**REQUIREMENT**.
Produce an exact copy of the lines below, starting at the first and ending with the line containing "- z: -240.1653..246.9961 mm".

---------- SUPPLIED MATERIAL

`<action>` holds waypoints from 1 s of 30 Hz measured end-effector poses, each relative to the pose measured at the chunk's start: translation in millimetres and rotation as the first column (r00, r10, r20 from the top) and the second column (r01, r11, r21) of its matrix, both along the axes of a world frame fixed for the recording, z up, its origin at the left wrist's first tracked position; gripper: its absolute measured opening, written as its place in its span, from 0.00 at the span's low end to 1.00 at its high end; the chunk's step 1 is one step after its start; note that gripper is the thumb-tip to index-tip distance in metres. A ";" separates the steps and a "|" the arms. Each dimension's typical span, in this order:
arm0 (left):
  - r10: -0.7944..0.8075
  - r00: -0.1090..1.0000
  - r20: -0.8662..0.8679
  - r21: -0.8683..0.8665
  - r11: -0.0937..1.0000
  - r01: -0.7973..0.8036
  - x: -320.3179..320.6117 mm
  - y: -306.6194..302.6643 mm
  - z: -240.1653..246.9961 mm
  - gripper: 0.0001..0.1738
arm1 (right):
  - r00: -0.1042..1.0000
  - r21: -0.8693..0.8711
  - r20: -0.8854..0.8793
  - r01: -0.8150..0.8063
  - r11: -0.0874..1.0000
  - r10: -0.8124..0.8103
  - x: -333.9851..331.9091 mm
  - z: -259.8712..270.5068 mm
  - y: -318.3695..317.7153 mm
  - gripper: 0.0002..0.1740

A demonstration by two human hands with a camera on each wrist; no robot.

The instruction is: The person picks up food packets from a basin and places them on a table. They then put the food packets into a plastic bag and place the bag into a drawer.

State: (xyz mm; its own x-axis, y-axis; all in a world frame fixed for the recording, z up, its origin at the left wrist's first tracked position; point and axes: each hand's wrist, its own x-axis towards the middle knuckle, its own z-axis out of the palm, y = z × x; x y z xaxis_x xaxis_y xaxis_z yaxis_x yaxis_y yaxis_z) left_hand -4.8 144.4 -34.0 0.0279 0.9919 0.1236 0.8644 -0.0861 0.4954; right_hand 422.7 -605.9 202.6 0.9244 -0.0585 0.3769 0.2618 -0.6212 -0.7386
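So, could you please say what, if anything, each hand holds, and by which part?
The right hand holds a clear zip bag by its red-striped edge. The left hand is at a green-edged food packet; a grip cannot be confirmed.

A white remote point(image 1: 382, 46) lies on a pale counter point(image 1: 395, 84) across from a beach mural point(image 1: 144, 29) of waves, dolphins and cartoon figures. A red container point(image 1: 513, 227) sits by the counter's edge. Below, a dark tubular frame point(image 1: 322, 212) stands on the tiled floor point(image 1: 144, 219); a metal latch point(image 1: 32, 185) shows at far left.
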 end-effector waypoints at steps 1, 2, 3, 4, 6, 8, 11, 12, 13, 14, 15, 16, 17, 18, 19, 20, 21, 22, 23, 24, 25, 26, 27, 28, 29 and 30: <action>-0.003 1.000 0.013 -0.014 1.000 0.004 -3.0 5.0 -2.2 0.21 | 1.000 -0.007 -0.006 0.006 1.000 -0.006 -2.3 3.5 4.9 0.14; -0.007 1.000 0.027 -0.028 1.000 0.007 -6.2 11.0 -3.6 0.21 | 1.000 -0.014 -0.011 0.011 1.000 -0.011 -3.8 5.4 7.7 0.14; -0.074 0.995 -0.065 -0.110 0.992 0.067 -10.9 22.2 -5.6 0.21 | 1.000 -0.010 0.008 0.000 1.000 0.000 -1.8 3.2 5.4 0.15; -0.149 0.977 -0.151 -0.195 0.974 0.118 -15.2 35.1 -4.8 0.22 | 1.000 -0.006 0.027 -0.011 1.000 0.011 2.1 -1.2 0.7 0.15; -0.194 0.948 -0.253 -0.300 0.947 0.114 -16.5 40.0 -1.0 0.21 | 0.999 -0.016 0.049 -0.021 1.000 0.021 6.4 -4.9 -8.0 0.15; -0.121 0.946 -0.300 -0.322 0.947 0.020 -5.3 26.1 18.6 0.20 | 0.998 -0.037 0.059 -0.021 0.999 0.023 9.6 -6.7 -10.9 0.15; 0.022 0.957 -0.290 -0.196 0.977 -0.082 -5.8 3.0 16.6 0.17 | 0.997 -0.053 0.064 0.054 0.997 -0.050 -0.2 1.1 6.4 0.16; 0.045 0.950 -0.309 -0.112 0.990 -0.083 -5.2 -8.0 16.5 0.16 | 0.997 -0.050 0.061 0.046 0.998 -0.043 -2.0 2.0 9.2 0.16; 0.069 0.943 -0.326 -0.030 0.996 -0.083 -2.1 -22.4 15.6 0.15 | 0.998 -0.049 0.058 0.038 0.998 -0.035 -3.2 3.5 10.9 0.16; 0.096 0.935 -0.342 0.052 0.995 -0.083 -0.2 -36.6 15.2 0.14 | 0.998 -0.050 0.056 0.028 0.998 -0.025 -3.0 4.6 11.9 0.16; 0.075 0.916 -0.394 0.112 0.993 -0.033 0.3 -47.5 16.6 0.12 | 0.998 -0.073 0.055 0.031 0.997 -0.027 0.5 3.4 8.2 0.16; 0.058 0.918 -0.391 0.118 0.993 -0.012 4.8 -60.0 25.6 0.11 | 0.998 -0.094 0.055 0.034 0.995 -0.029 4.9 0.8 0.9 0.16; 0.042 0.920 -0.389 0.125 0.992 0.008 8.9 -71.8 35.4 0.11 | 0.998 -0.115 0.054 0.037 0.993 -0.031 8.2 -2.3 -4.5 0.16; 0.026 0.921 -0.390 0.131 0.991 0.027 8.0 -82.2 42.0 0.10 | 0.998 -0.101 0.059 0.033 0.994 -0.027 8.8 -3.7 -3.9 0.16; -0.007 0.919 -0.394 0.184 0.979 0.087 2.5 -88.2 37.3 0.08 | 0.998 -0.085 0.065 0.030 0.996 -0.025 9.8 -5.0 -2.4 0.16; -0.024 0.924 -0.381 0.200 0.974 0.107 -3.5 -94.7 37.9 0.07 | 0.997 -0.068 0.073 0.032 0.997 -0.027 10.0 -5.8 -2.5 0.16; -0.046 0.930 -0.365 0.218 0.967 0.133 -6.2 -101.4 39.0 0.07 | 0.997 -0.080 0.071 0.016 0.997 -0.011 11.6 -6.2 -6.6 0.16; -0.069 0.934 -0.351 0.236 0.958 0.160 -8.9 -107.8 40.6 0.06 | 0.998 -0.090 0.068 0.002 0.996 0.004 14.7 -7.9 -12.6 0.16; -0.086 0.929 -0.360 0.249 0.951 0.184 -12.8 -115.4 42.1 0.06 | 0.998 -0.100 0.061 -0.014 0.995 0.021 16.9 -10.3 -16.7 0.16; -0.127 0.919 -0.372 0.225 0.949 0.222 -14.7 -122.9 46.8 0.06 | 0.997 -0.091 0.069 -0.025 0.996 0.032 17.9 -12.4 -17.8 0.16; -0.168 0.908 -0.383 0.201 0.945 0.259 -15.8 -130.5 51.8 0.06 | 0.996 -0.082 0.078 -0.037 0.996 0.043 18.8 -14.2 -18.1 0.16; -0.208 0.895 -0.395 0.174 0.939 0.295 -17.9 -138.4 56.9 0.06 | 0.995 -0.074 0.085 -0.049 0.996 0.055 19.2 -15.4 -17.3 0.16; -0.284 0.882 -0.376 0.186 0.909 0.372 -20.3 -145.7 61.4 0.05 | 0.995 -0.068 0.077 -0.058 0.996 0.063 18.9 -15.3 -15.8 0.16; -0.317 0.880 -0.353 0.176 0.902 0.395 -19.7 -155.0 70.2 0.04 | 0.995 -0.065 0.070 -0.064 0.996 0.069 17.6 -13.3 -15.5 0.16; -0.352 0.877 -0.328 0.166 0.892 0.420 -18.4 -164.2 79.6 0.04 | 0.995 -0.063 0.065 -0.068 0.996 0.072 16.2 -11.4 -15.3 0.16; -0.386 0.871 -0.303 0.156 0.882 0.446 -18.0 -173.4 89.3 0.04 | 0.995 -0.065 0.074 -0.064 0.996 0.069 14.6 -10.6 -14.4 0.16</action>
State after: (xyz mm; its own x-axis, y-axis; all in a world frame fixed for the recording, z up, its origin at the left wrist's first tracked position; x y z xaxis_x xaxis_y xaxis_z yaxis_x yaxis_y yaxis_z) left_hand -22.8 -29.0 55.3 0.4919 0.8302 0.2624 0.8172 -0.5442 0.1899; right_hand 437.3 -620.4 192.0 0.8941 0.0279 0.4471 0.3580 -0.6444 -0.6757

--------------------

**WRITTEN ANSWER**.
`<action>` holds waypoints from 1 s of 30 Hz measured end-effector poses, each relative to the pose measured at the chunk's start: translation in millimetres and rotation as the first column (r00, r10, r20 from the top) and the second column (r01, r11, r21) of its matrix, both along the axes of a world frame fixed for the recording, z up, its origin at the left wrist's first tracked position; gripper: its absolute measured opening, written as its place in its span, from 0.00 at the span's low end to 1.00 at its high end; the chunk's step 1 is one step after its start; note that gripper is the thumb-tip to index-tip distance in metres. A ";" separates the steps and a "|" the arms. Each dimension's typical span, in this order:
arm0 (left):
  - r10: -0.7944..0.8075
  - r00: -0.1090..1.0000
  - r20: -0.8662..0.8679
  - r21: -0.8683..0.8665
  - r11: -0.0937..1.0000
  - r01: -0.7973..0.8036
  - x: -320.3179..320.6117 mm
  - y: -306.6194..302.6643 mm
  - z: -240.1653..246.9961 mm

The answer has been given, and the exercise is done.